Fans of the format include not just desert utilities but also tech giant Google, which made headlines earlier this year for creating the first corporate offtake deal for solar-paired storage with NV Energy.

The innovative project, still awaiting regulatory approval, extends the corporate renewable procurement trend into round-the-clock clean energy. Google will buy clean power from an NV Energy project combining 350 megawatts of solar with a battery of at least 250 megawatts (megawatt-hour capacity undisclosed).

When Google doesn’t need the plant’s output, NV Energy can tap it for grid stability, most notably for clean capacity during those pesky summer peak hours. The structure sets up a win-win between Google’s corporate interests and NV Energy’s ratepayers. If regulators sign off, this model could serve any other tech giant looking to build a data center in Nevada.

On one hand, Nevada’s new storage market remains out of reach to all but the best large-scale developers, capable of mustering cheap capital and putting together some of the biggest solar-storage deals in the world. The introduction of corporate storage procurement could open up more opportunities for smaller-scale commercial and industrial development.

But Nevada’s impact may be felt in other states. It’s hard to find a better baseline of how quickly storage adoption can accelerate when a utility grasps the potential. It’s an inspiring model for sunny states grappling with tricky peak power demands.
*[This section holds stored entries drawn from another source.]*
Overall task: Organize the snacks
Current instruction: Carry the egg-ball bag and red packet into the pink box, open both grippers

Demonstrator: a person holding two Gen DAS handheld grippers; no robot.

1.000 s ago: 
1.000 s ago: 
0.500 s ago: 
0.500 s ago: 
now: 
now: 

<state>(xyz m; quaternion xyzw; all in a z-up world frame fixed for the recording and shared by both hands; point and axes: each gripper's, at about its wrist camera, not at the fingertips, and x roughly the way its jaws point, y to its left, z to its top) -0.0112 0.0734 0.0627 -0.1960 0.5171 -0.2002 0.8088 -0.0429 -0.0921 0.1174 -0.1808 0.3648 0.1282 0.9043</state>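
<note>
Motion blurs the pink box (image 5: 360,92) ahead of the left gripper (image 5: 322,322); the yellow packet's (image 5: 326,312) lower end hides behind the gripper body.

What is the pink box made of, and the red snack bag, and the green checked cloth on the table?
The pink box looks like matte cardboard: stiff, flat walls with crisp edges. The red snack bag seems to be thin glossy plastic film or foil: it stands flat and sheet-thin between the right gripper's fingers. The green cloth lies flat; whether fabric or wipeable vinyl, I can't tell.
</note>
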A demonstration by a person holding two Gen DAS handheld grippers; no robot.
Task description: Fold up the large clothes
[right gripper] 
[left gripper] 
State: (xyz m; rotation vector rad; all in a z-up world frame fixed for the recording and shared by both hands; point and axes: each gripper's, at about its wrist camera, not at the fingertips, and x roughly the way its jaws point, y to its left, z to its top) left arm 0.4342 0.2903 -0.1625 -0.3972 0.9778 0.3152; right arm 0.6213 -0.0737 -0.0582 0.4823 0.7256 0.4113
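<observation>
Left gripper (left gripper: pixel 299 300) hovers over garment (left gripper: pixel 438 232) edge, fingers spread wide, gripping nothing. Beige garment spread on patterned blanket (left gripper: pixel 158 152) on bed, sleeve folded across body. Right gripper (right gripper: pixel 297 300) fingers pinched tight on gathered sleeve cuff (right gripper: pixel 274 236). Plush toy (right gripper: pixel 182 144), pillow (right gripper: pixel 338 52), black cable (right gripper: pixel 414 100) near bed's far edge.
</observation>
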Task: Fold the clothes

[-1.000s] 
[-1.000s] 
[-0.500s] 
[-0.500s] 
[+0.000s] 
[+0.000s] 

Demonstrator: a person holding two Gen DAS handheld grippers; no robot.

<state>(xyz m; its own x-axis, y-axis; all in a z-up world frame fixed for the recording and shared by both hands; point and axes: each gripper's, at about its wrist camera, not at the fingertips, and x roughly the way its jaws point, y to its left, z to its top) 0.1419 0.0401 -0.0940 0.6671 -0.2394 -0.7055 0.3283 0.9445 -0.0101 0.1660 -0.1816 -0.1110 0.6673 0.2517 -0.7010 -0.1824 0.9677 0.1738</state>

And as more states commit to 50 percent carbon-free goals of their own, Nevada’s solar-plus-storage adoption may well prove that goal to be not just achievable but actually easy.

For residents of places where the utility chooses not to proactively invest in such things, Nevada teaches a different lesson: When a populace pushes clean-energy policy through concerted legislative and political action, utilities must eventually take notice.